Vendredi 27 mars, le festival Dooinit visait haut avec 4 groupes : Suz, Bop Alloy, Cali Agents, et Cormega accompagné de Marley Marl. Retour sur cette soirée qui naviguait d’est en ouest, ou le contraire.

Parmi les temps forts attendus, cette soirée en faisait partie. Avec deux grosses têtes d’affiche, Dooinit se voulait gourmand en hip hop. Démarrage de la soirée avec Suz, rappeuse rennaise, un Dj et son backeur. Pas facile d’introduire avant des poids lourds pareil, mais Suz assure le set, textes introspectifs chevillés au corps.


Vient ensuite Bop Alloy, dans une ambiance plutôt jazzy, donnant à Substantial un flow assez chaloupé sur les prods de Marcus D. Un moment frais, assez posé, parfois dansant parfois rêveur.



Un univers qui tranche radicalement avec le suivant, Cali Agents, duo californien formé dans les années 2000 par Rasco et Planet Asia. Flow incisifs et carrés sur productions impeccables, un boom bap trempé dans la sauce ouest.
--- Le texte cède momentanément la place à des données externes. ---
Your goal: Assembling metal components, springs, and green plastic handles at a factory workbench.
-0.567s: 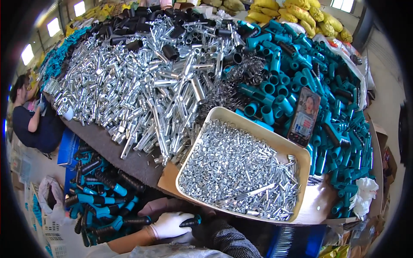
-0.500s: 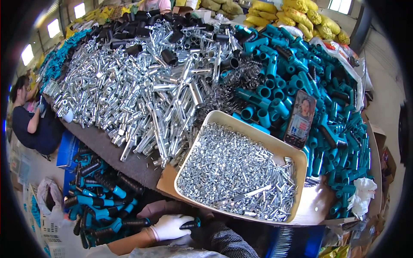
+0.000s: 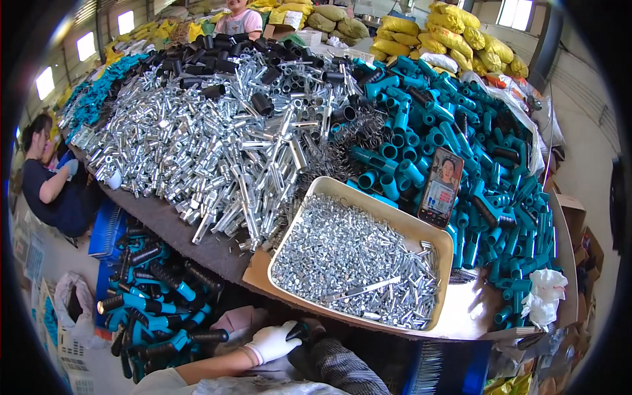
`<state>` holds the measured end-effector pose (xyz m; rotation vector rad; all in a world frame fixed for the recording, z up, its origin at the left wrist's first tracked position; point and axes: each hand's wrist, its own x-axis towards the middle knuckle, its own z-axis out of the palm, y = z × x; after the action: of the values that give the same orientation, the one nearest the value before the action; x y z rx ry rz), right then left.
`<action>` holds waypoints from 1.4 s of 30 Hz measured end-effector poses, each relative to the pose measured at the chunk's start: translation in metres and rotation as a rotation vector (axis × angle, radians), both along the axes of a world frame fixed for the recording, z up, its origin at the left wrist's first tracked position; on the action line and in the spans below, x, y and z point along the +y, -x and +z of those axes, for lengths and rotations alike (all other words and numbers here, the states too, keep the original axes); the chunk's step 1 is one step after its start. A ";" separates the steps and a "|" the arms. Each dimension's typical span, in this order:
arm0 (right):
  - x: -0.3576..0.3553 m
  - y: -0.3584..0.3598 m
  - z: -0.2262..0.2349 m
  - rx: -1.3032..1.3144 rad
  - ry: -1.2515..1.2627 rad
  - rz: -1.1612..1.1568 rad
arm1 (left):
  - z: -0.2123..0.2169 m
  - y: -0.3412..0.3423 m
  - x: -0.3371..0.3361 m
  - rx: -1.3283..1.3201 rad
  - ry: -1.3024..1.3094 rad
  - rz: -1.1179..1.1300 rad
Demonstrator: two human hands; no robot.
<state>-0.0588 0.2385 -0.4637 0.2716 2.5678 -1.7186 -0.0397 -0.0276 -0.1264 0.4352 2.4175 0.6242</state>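
My left hand (image 3: 273,343), in a white glove, is closed around a dark tool handle (image 3: 298,331) below the table's front edge. The handle is mostly black, and its far side lies in shadow. My right forearm (image 3: 339,361), in a dark checked sleeve, reaches up close beside it. The right hand is in the shadow under the edge, so its fingers cannot be made out. To the left of my hands lies a heap of teal-and-black tool handles (image 3: 161,306). Above them, a cream tray (image 3: 378,206) holds many small metal pins (image 3: 349,257).
Metal sleeves (image 3: 197,151) cover the table's left and middle, with dark springs (image 3: 362,128) and teal housings (image 3: 477,204) to the right. A phone (image 3: 440,187) leans on the housings. Blue bins (image 3: 105,234) stand below; one co-worker (image 3: 49,184) sits left, another person (image 3: 240,23) stands behind.
My left hand has moved slightly up and to the right with the handle. The view has shifted, so the tray and phone sit farther left, and more of the person behind shows.
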 end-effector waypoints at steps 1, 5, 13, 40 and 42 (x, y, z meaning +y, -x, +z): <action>-0.076 0.016 0.014 0.004 -0.011 -0.035 | -0.012 0.003 0.002 -0.022 -0.009 -0.029; -0.104 0.010 0.110 0.026 -0.294 0.184 | -0.019 0.005 -0.003 -0.038 -0.049 -0.059; -0.145 -0.002 0.169 -0.033 -0.133 -0.246 | -0.068 -0.001 0.007 0.094 -0.156 0.081; -0.129 0.002 0.187 -0.144 -0.557 0.295 | -0.075 0.010 0.011 -0.098 -0.130 0.038; -0.123 0.004 0.176 0.033 -0.522 0.230 | -0.080 0.017 0.008 -0.102 -0.161 -0.023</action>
<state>-0.0630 0.1155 -0.2872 -0.0421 2.8907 -0.9695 -0.0562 -0.0197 -0.2066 0.4846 2.2714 0.8151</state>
Nappes de piano, scratches fiévreux, le public hoche la tête au fil des titres.

Les deux emcees occupent la scène, soufflant le feu et la glace à l’image de leur dernier album en date, Fire & Ice, mais fêtant surtout les 25 ans de leur album How The West Was One pour lesquels ils sont en tournée. La salle bouillonne et en redemande : Cali Agents assure (et c’est pour ce genre de live qu’on apprécie Dooinit).


Retour côte est avec deux icônes, le rappeur Cormega et le producteur Marley Marl aux platines. Le genre de programmation qui fait saliver quand on sait que Rennes est l’une des deux seules dates du emcee dans l’hexagone. Bref des légendes vivantes du rap, on passera le CV des collaborations de Marley Marl (Eric B & Rakim, LL Cool J pour ne citer qu’eux) qui nous gratifie d’un petit medley de ses prods histoire de réviser nos classiques.

Au micro donc, Cormega qui nous balance en plein Realness, alternant les titres et chauffant encore plus la salle.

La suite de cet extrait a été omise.